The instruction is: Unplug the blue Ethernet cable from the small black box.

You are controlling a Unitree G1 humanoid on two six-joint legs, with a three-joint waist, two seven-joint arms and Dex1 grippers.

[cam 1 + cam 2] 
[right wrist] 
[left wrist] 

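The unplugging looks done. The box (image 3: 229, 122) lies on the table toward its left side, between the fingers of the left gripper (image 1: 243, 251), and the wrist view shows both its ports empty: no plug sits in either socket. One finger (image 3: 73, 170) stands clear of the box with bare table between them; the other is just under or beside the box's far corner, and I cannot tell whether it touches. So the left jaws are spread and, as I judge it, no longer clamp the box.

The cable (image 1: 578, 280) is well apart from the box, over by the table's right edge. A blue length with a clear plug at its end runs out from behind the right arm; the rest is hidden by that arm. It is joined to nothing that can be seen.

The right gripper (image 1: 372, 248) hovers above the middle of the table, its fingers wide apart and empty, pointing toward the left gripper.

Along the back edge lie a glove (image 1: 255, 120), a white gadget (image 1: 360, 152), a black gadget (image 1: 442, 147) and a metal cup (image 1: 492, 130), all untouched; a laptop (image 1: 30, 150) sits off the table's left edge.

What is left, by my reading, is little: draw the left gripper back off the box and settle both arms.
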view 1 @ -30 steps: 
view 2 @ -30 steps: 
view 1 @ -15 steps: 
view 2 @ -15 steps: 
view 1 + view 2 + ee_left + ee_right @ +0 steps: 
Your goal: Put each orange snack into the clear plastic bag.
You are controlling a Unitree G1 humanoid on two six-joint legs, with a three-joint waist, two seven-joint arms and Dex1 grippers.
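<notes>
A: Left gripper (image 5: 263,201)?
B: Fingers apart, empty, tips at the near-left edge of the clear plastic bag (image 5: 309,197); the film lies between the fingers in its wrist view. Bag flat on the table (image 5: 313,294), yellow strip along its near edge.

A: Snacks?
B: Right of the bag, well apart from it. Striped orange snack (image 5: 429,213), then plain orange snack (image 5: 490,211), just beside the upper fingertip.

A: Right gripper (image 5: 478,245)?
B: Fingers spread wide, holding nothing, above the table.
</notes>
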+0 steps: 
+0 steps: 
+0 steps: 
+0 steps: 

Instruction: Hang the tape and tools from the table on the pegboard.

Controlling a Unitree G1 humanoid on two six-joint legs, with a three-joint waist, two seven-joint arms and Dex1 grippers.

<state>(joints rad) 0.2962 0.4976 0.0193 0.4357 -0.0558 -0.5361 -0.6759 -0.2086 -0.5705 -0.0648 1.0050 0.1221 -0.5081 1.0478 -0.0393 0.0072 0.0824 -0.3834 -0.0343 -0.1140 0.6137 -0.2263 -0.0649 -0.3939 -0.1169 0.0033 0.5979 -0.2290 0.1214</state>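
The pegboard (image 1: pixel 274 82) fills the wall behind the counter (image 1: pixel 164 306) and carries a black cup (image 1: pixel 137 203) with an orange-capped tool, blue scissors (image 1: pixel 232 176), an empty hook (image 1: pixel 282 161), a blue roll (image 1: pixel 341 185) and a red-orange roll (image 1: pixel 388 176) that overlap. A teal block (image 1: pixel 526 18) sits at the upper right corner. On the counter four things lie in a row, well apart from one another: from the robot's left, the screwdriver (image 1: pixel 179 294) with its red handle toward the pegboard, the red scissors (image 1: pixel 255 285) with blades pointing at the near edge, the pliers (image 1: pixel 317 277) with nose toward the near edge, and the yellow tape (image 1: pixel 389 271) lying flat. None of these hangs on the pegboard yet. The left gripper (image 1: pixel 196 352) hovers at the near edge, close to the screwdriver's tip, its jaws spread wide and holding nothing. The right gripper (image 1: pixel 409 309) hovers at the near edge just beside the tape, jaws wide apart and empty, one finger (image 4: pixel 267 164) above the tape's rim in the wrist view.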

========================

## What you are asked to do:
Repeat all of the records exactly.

## Response to this task:
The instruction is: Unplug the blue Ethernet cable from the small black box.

You are controlling a Unitree G1 humanoid on two six-joint legs, with a three-joint waist, two seven-joint arms and Dex1 grippers.

[cam 1 + cam 2] 
[right wrist] 
[left wrist] 

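The unplugging looks done. The box (image 3: 229, 122) lies on the table toward its left side, between the fingers of the left gripper (image 1: 243, 251), and the wrist view shows both its ports empty: no plug sits in either socket. One finger (image 3: 73, 170) stands clear of the box with bare table between them; the other is just under or beside the box's far corner, and I cannot tell whether it touches. So the left jaws are spread and, as I judge it, no longer clamp the box.

The cable (image 1: 578, 280) is well apart from the box, over by the table's right edge. A blue length with a clear plug at its end runs out from behind the right arm; the rest is hidden by that arm. It is joined to nothing that can be seen.

The right gripper (image 1: 372, 248) hovers above the middle of the table, its fingers wide apart and empty, pointing toward the left gripper.

Along the back edge lie a glove (image 1: 255, 120), a white gadget (image 1: 360, 152), a black gadget (image 1: 442, 147) and a metal cup (image 1: 492, 130), all untouched; a laptop (image 1: 30, 150) sits off the table's left edge.

What is left, by my reading, is little: draw the left gripper back off the box and settle both arms.
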view 1 @ -30 steps: 
view 2 @ -30 steps: 
view 1 @ -15 steps: 
view 2 @ -15 steps: 
view 1 + view 2 + ee_left + ee_right @ +0 steps: 
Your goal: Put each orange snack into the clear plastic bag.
You are controlling a Unitree G1 humanoid on two six-joint legs, with a three-joint waist, two seven-joint arms and Dex1 grippers.
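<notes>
A: Left gripper (image 5: 263,201)?
B: Fingers apart, empty, tips at the near-left edge of the clear plastic bag (image 5: 309,197); the film lies between the fingers in its wrist view. Bag flat on the table (image 5: 313,294), yellow strip along its near edge.

A: Snacks?
B: Right of the bag, well apart from it. Striped orange snack (image 5: 429,213), then plain orange snack (image 5: 490,211), just beside the upper fingertip.

A: Right gripper (image 5: 478,245)?
B: Fingers spread wide, holding nothing, above the table.
</notes>
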+0 steps: 
+0 steps: 
+0 steps: 
+0 steps: 

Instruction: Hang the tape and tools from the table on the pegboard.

Controlling a Unitree G1 humanoid on two six-joint legs, with a three-joint waist, two seven-joint arms and Dex1 grippers.

<state>(joints rad) 0.2962 0.4976 0.0193 0.4357 -0.0558 -0.5361 -0.6759 -0.2086 -0.5705 -0.0648 1.0050 0.1221 -0.5081 1.0478 -0.0393 0.0072 0.0824 -0.3834 -0.0343 -0.1140 0.6137 -0.2263 -0.0649 -0.3939 -0.1169 0.0033 0.5979 -0.2290 0.1214</state>
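The pegboard (image 1: pixel 274 82) fills the wall behind the counter (image 1: pixel 164 306) and carries a black cup (image 1: pixel 137 203) with an orange-capped tool, blue scissors (image 1: pixel 232 176), an empty hook (image 1: pixel 282 161), a blue roll (image 1: pixel 341 185) and a red-orange roll (image 1: pixel 388 176) that overlap. A teal block (image 1: pixel 526 18) sits at the upper right corner. On the counter four things lie in a row, well apart from one another: from the robot's left, the screwdriver (image 1: pixel 179 294) with its red handle toward the pegboard, the red scissors (image 1: pixel 255 285) with blades pointing at the near edge, the pliers (image 1: pixel 317 277) with nose toward the near edge, and the yellow tape (image 1: pixel 389 271) lying flat. None of these hangs on the pegboard yet. The left gripper (image 1: pixel 196 352) hovers at the near edge, close to the screwdriver's tip, its jaws spread wide and holding nothing. The right gripper (image 1: pixel 409 309) hovers at the near edge just beside the tape, jaws wide apart and empty, one finger (image 4: pixel 267 164) above the tape's rim in the wrist view.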

There is nothing else to add to the answer.